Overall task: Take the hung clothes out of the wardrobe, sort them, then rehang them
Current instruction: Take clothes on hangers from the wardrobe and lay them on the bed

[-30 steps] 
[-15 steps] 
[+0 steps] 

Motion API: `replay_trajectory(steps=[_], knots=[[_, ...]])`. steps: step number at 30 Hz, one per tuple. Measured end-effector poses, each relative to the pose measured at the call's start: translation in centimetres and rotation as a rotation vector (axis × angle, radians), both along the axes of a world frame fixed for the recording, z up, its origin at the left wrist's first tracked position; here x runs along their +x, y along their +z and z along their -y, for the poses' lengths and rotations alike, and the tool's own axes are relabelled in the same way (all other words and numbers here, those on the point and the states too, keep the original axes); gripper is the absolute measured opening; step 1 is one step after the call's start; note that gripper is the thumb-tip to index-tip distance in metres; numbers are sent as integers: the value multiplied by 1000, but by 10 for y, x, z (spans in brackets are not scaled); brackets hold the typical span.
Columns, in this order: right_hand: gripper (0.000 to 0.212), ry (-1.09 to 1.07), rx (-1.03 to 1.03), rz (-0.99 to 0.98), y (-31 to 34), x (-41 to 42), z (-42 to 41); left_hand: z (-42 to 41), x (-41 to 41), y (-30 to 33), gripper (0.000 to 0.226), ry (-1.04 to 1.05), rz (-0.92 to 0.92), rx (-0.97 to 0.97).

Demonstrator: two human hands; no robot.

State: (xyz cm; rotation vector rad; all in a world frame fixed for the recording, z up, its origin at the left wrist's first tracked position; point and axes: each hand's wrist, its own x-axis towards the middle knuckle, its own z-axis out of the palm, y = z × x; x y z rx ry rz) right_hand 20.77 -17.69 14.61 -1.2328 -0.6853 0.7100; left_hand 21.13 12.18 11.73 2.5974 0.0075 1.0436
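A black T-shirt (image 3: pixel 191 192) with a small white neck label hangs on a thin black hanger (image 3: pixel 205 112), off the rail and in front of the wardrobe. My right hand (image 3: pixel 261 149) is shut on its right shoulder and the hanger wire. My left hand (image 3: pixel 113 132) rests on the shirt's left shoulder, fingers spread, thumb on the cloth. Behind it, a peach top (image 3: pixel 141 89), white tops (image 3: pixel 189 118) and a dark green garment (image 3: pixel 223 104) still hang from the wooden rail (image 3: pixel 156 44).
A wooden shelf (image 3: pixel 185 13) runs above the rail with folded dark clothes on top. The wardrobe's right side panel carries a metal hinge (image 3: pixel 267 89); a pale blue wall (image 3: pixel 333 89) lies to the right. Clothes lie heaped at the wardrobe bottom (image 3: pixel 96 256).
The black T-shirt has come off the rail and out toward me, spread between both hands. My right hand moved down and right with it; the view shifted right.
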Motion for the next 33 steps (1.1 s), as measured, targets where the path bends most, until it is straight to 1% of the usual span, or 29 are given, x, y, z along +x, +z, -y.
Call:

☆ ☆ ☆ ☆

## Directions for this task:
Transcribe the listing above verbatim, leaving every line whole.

## Finished task:
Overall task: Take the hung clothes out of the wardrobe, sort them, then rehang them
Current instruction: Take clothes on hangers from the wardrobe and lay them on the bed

[-30 steps] 
[-15 steps] 
[+0 steps] 

Motion API: `replay_trajectory(steps=[_], knots=[[_, ...]])`. steps: step number at 30 Hz, one per tuple. Measured end-effector poses, each relative to the pose measured at the call's start: translation in centimetres and rotation as a rotation vector (axis × angle, radians), both along the axes of a world frame fixed for the recording, z up, its origin at the left wrist's first tracked position; here x runs along their +x, y along their +z and z along their -y, for the poses' lengths and rotations alike, and the tool's own axes are relabelled in the same way (all other words and numbers here, those on the point and the states too, keep the original axes); gripper is the absolute measured opening; step 1 is one step after the call's start; note that gripper is the thumb-tip to index-tip distance in metres; numbers are sent as integers: the value multiplied by 1000, but by 10 for y, x, z (spans in brackets are not scaled); brackets hold the typical span.
Columns, in this order: right_hand: gripper (0.000 to 0.212), ry (-1.09 to 1.07), rx (-1.03 to 1.03), rz (-0.99 to 0.98), y (-31 to 34), x (-41 to 42), z (-42 to 41); left_hand: z (-42 to 41), x (-41 to 41), y (-30 to 33), gripper (0.000 to 0.226), ry (-1.04 to 1.05), rz (-0.92 to 0.92), rx (-0.97 to 0.97).

Demonstrator: two human hands; no robot.

State: (xyz cm; rotation vector rad; all in a world frame fixed for the recording, z up, its origin at the left wrist's first tracked position; point and axes: each hand's wrist, its own x-axis towards the middle knuckle, its own z-axis out of the palm, y = z × x; x y z rx ry rz) right_hand 20.77 -17.69 14.61 -1.2328 -0.6853 0.7100; left_hand 21.13 12.18 11.73 2.5974 0.0075 1.0436
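A black T-shirt (image 3: pixel 191 192) with a small white neck label hangs on a thin black hanger (image 3: pixel 205 112), off the rail and in front of the wardrobe. My right hand (image 3: pixel 261 149) is shut on its right shoulder and the hanger wire. My left hand (image 3: pixel 113 132) rests on the shirt's left shoulder, fingers spread, thumb on the cloth. Behind it, a peach top (image 3: pixel 141 89), white tops (image 3: pixel 189 118) and a dark green garment (image 3: pixel 223 104) still hang from the wooden rail (image 3: pixel 156 44).
A wooden shelf (image 3: pixel 185 13) runs above the rail with folded dark clothes on top. The wardrobe's right side panel carries a metal hinge (image 3: pixel 267 89); a pale blue wall (image 3: pixel 333 89) lies to the right. Clothes lie heaped at the wardrobe bottom (image 3: pixel 96 256).
The black T-shirt has come off the rail and out toward me, spread between both hands. My right hand moved down and right with it; the view shifted right.
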Motion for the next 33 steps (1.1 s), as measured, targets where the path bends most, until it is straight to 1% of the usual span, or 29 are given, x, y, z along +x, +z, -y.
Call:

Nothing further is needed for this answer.